Converting VPN from PSK to SSL breaks policy routing
-
I have an HQ site and 3 satellites.
Each site has 2 WANs.
So for each satellite, there are 2 VPN servers running.
HQ WAN1< VPN1 > Satellite1 WAN1
HQ WAN2 < VPN2 > Satellite1 WAN2
I do not define local IPs in VPN setup. I have gateway groups using the VPN gateways and policy routing rules on my LANs telling what traffic to go where.
This way I can prefer VPN1 for some traffic and VPN2 for other traffic, but each rule uses a gateway group so if one of the VPNs is down the traffic still comes across.

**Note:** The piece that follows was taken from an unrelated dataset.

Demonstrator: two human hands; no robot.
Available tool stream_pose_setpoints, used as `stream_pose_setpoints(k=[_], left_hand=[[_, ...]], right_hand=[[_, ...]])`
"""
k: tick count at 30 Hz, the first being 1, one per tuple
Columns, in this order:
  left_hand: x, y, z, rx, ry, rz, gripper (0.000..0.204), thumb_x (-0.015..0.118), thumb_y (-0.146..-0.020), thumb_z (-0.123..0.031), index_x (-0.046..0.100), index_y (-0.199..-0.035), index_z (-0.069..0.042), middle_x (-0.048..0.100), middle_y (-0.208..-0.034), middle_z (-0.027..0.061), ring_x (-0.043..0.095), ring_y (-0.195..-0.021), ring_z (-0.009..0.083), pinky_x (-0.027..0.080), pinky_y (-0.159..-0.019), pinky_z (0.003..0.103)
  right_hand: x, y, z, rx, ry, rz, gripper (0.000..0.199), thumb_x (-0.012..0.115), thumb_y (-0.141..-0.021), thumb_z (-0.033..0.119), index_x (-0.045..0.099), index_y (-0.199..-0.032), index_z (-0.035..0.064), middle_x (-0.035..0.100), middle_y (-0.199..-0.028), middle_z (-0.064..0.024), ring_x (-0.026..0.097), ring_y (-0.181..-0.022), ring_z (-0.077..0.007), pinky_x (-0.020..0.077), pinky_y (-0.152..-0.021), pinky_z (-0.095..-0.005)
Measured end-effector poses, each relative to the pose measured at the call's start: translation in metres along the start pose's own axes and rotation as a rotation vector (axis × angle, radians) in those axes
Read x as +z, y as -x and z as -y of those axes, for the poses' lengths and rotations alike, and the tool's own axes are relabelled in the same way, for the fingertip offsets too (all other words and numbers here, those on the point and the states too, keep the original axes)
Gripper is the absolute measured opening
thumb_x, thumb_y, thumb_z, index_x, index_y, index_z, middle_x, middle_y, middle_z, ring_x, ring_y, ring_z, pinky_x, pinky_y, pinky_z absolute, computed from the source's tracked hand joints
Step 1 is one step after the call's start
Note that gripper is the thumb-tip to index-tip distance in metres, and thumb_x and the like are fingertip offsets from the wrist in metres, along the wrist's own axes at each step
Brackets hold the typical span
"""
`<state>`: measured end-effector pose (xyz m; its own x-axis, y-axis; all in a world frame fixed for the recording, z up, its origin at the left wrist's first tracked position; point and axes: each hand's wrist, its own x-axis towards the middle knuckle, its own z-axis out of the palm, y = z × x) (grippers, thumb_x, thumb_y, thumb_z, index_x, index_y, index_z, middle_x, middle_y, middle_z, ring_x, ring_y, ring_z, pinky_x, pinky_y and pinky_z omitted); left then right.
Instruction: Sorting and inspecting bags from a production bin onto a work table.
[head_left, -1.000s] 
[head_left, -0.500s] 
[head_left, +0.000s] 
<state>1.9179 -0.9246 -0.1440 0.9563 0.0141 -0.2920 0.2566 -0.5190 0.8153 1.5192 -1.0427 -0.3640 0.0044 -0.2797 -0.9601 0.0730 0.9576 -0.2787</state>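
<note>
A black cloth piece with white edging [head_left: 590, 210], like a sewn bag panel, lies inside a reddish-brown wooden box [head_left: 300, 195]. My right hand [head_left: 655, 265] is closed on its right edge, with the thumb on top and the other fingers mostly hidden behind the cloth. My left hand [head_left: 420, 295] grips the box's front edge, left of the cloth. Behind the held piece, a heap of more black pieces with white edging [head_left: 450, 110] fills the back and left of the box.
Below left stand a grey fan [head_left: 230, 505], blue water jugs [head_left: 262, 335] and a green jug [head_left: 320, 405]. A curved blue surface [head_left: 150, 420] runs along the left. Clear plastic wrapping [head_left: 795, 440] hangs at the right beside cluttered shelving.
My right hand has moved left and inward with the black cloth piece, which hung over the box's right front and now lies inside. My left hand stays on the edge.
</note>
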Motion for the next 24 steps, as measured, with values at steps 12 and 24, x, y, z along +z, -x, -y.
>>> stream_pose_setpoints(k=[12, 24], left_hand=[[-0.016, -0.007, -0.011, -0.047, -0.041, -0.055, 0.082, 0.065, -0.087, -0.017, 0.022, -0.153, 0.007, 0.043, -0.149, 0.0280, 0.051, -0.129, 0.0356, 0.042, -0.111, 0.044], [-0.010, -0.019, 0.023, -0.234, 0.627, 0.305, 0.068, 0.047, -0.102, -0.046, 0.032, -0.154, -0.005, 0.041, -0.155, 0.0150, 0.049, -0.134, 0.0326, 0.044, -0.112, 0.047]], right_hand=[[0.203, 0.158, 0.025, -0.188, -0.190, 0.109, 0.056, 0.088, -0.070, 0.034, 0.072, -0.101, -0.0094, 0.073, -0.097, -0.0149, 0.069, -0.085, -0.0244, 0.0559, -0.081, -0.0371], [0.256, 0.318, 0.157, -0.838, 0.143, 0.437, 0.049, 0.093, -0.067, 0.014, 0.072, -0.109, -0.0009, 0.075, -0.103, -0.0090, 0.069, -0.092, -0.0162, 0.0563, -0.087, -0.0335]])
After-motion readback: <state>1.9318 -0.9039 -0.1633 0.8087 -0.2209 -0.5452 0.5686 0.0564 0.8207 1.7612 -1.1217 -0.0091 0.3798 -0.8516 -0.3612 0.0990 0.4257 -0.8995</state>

This has been working great for years.I saw the notice about the deprecation of PSK. So I converted one of my S2S VPNs to SSL.
It connects, but I cannot get traffic through it.Under System -> Routing the gateway behavior has changed for this VPN.
Normally, let's say I use the tunnel subnet 10.0.11.0/24
With PSK, the server side gets 10.0.11.1, the client side gets 10.0.11.2. On the client side, the gateway would be 10.0.11.1 (the remote side)Now that I've changed it to SSL, the gateway isn't the remote side, it's the local side.
So the client IP will be 10.0.11.2, and the gateway is also 10.0.11.2 (instead of .1) and I can't get any traffic to flow over it. -
@dlogan
Try to change the tunnel network mask to /30. -
@viragomann
Wow, that fixes it. But why? -
@dlogan
Basically OpenVPN is designed to connect multiple clients to a server. But this is only possible if the mask is larger than /30. Consequently that gateway is not unique and you need another method to tell pfSense the correct gateway to route traffic to.
You can enable routing in such setup a adding client specific overrides for each client on the server, where you define the remote networks.However, if you don't want to create CSO (which makes no sense in your case as you have a separate server for each client), you can set the tunnel to /30, so the gateway is unique.
But I can't tell you, why this is not an issue with a pre-shared key setup.